I was walking to school, feeling good, as you do with a fresh haircut and a cone of frosty gelato on a hot day. Like so many countless times before, I strolled beneath the shade of Bologna's porticoes breathing deep the millennium of wisdom trapped beneath their frescoed hoods. I would soon see my fellow students in the library. All their smiles, although begrudged by last minute term papers, would glimmer none the less. My mind whisked me back those earliest of our days here: the joyous confusion, the endless introductions, the excitement of learning new things among new friends. We scrambled to get up to speed in economics, but only if it left enough time for aperitivos under the balmy August sun. Ample celebration; convivial beginnings; good times indeed.
And so, as the cioccolato and nocciole waltzed their creamy pas de dieux across my taste buds and the church bells rung their charming peal, I was reminded of something the first time I stood here that we should never lose sight of: we live in ghastly and terrifying world.
Over the horizon, a foaming sea churns, poised to engulf our coasts in determined angry swirls; roaring wild fires, perfect storms and a sinister tag team of torrential flooding and global desiccation threaten to hurl our civilization back to the time before tool making - all this rage of nature educed and unleashed by collective shortsightedness.

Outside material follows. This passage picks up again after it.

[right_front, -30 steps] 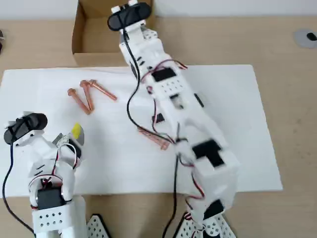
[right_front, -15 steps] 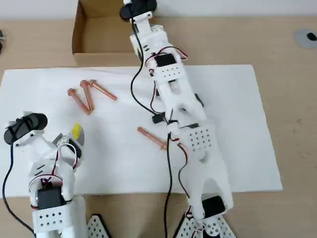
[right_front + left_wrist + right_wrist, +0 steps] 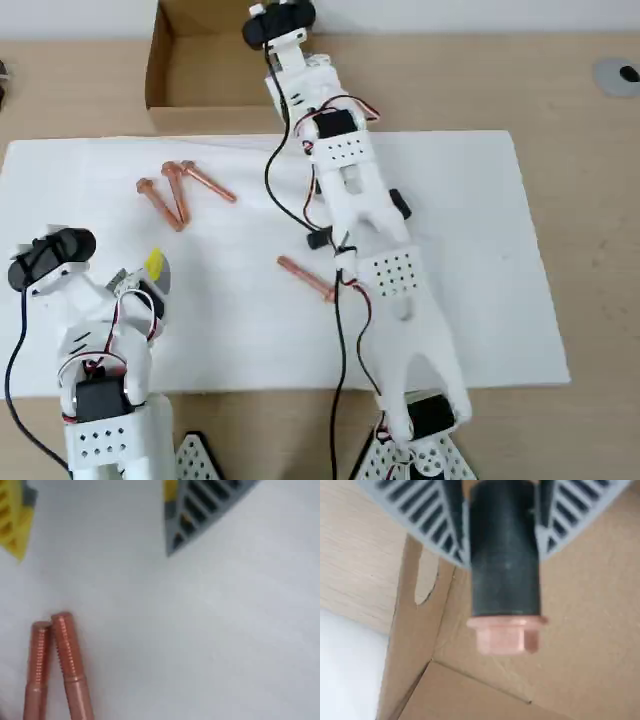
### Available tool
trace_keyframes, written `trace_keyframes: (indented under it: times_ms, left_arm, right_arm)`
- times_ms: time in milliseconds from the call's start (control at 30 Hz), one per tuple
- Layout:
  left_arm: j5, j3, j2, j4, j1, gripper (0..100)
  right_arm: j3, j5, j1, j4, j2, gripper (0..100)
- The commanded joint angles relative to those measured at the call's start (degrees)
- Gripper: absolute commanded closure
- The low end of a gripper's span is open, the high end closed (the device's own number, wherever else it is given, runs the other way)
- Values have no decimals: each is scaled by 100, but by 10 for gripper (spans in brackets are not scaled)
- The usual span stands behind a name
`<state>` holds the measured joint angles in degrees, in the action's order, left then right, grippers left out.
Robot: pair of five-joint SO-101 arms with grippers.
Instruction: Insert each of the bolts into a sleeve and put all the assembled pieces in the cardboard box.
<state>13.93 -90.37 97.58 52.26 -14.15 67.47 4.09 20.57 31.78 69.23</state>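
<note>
Setting: looks like a robotics lab bench. I sit on a wood-grain desk with a cable port. A white sheet is spread over it, a box stands at the far edge, and bare wires run along my white plastic arms.

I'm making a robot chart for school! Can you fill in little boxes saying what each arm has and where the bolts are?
Right end effector: shut on a black sleeve with a copper bolt in it, held over the inside of the cardboard box
Left end effector: open, holding nothing, above the white sheet
Loose bolts: a group of three bolts on the sheet near the box; a single bolt mid-sheet beside the right arm
Job status: four bolts not yet in sleeves
</note>
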Motion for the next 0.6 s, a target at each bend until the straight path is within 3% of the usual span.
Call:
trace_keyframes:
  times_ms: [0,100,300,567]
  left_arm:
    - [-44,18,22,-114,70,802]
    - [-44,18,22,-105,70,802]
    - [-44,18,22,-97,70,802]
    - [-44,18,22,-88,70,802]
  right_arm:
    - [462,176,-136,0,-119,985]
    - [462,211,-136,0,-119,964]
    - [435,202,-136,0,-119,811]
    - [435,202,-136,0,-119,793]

The global economic machine rattles on, but the teeth of its gears have rusted to brittle nubs like those of some woebegone child's long forgotten music box, playing a more pallid and disharmonious dirge with every cycle of its crank. And the vexed, swelling and increasingly armed hordes of the jobless will no longer be lulled its tune.
And in terms of security, don't be fooled by the recent spate of justice. There still are many who wake up in the morning, put on their bathrobes and, before brushing their teeth glare at their reflection in the mirror and say: There can be no peace. Although we've extinguished the pilot light, the embers of transnational terrorism smolder on.
Perhaps the only speck of contrast visible in the dark days ahead will be all the white knuckles, clinging to hysteria as we spiral downward toward perdition.
Perhaps not. Because then again, there's you.
This summer you will travel to all corners of this Earth. In the developing world, you will pitch in your sweat to wrest the weak from the muzzle of poverty. In your homelands, you will channel your intellect into the public sector so that your people will know greater freedom tomorrow. You will bolster the clout international organizations, working to transform tenuous peace into permanent order. You will learn mysterious tongues that will allow you to build bridges of trade, culture and friendship across disparate civilizations. Your ingenuity in energy may one day liberate us form the bondage of smog. By applying your hard work and talent to the private sector, you will indeed call forth the phoenix of commerce from its ashy bay. And this all of you will do for free.
So my appeal? Arm yourself with the skills and sagaciousness of this first year, and charge into the gloom; beat back to the rising sea, extinguish the inferno, build concord anew. And see to it that the villains have a very, very bad day, indeed. Classmates, this is a commencement gathering. It is a beginning. A time not for reflection, but for projection. And so hence forth, project your luminescence unto the world. You are the heroes. You are the light, BC Class of 2011. You are remarkable in so many ways. It’s an honor to learn alongside you. Thank you.